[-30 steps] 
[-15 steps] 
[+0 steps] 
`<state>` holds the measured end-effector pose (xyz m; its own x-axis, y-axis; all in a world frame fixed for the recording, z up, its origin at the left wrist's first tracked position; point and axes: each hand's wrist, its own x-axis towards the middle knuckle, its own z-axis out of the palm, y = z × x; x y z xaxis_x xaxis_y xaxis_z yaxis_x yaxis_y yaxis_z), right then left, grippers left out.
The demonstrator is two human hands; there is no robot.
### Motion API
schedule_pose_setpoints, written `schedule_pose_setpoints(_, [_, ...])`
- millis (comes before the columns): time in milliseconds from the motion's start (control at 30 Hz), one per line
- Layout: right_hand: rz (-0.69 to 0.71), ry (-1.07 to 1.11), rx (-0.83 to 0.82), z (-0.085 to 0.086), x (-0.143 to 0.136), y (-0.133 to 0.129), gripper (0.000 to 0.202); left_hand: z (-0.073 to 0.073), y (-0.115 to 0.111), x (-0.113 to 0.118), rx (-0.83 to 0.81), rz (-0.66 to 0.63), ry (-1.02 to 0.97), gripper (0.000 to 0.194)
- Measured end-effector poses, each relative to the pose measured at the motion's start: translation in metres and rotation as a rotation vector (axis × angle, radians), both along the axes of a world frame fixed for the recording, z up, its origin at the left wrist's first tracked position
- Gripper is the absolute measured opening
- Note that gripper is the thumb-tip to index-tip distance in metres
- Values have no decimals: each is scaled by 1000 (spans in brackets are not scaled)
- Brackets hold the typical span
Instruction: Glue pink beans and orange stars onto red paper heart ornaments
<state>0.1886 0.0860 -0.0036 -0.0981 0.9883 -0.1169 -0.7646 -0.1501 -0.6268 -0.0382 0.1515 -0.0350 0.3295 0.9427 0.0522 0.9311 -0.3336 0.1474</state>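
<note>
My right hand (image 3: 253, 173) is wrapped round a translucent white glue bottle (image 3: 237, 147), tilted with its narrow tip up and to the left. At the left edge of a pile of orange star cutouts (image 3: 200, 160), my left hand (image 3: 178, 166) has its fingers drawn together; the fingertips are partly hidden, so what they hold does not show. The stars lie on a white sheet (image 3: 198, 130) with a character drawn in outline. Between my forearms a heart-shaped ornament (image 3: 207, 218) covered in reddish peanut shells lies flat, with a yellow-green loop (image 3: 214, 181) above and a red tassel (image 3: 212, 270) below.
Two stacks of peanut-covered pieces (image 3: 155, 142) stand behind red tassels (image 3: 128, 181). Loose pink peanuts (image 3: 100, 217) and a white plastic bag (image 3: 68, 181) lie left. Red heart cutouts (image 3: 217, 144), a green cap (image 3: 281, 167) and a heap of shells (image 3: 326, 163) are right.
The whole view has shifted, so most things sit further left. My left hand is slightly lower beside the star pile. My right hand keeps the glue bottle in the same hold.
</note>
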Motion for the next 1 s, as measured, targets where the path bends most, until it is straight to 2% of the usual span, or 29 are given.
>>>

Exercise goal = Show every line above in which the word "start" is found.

Task response =
- millis (comes before the columns): time in milliseconds from the motion's start (control at 30 Hz), one per line
- Measured end-effector poses, each relative to the pose measured at the motion's start: translation in metres and rotation as a rotation vector (axis × angle, radians), both along the axes of a world frame fixed for the recording, z up, its origin at the left wrist's first tracked position

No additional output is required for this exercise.